I use the give me five technique. I say "Give me five, let's regroup...5...4...3...2...1" By the time I get to 1, 99% of the time they have settled and are quiet. If not, they say to each other "She said give her five." I always say thank you before moving on or "Something was off that time, we need to get back quicker so we can make sure we have time to get all our work done in class." I almost never give homework but if they do not finish class assignments they become homework and they work very hard to avoid that from happening. In fact that is a "community goal" they wrote this year, stay on task and avoid homework if possible.

I think the best thing I have done for myself to minimalize behavior issues is to allow flexible seating and having students write the vision and classroom goals. Not just simply write them on the board, but have students edit and tweak and truly take ownership of them.

Finally, minimalizing behavior issues will occur if you give students choice and various ways of presenting their mastery. For me the makerspace is key. We use it for a myriad of purposes all that help decrease boredom and misbehavior. Brain breaks allow them to take the current content and design and create a new way to present it. I usually give them 5 minutes or so to do this including clean up time. If they leave it messy they lose use of it for a day. They love using it so they clean it up nicely.

Students also design their own lab or activity after new content had been presented. They write-up a lab with a hypothesis, procedures, materials list, and use the makerspace to implement it. Last week it went awesome. Making them have a lab write up focuses them and keeps them on task. Students also have the flexibility to create their own lab design and write-up I do not make them have to be uniform. The makerspace rules: choose materials wisely, waste not want not, be creative, clean up after yourself. These rules are posted and help eliminate any issues. So far it has worked out great.

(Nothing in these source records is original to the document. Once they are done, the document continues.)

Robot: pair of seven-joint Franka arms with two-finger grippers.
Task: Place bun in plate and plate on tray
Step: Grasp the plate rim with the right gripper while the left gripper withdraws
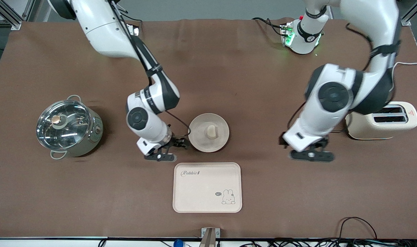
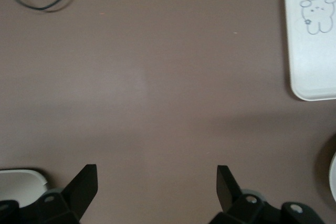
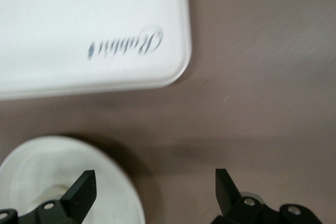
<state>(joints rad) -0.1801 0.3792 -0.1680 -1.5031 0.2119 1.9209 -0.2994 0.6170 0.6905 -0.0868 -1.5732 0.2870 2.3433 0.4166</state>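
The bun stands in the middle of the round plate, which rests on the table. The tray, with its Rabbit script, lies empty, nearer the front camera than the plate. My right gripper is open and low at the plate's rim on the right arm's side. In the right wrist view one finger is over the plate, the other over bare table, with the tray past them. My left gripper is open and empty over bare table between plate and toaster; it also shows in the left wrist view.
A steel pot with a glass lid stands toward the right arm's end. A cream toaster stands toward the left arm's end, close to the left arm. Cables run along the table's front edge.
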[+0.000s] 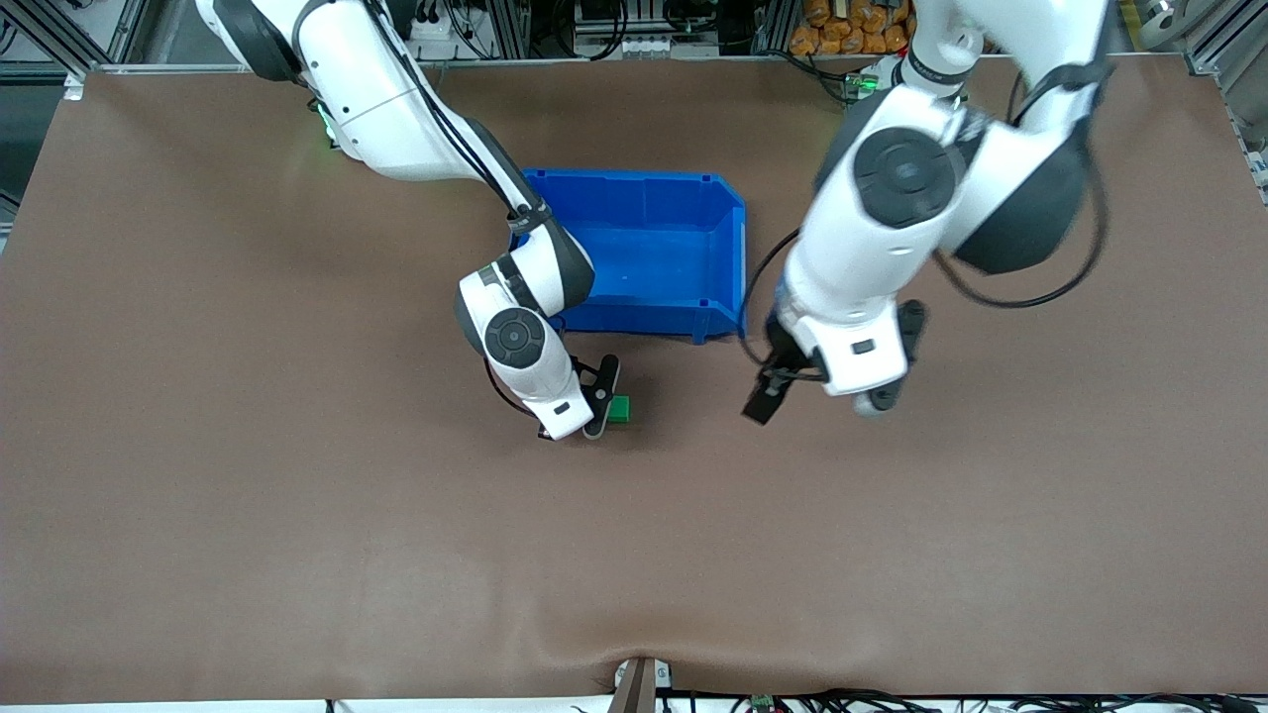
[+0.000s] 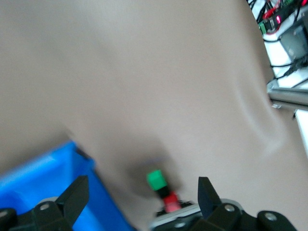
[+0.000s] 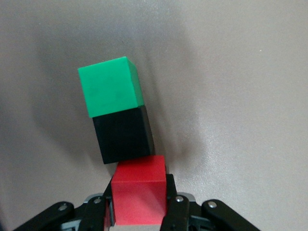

The most important aspect of my classroom for me is that it be student-centered. It is a blended-class where a lot of pre-loading of material takes place and this opens the classroom up for student creativity and collaboration to take place. Flexible seating gives them the opportunity to sit with their friends but also take accountability for their actions. Having students write and take ownership of the class vision and goals puts them in the drivers seat. They are the actors and participants and I the facilitator. Students usually make the right choices when they themselves have written the expectations. However, being children they do misbehave on occasion but I rarely if ever have any big issues and the little issues are contained and maintained by the students themselves. If not, redirection and positive reinforcement always puts things straight.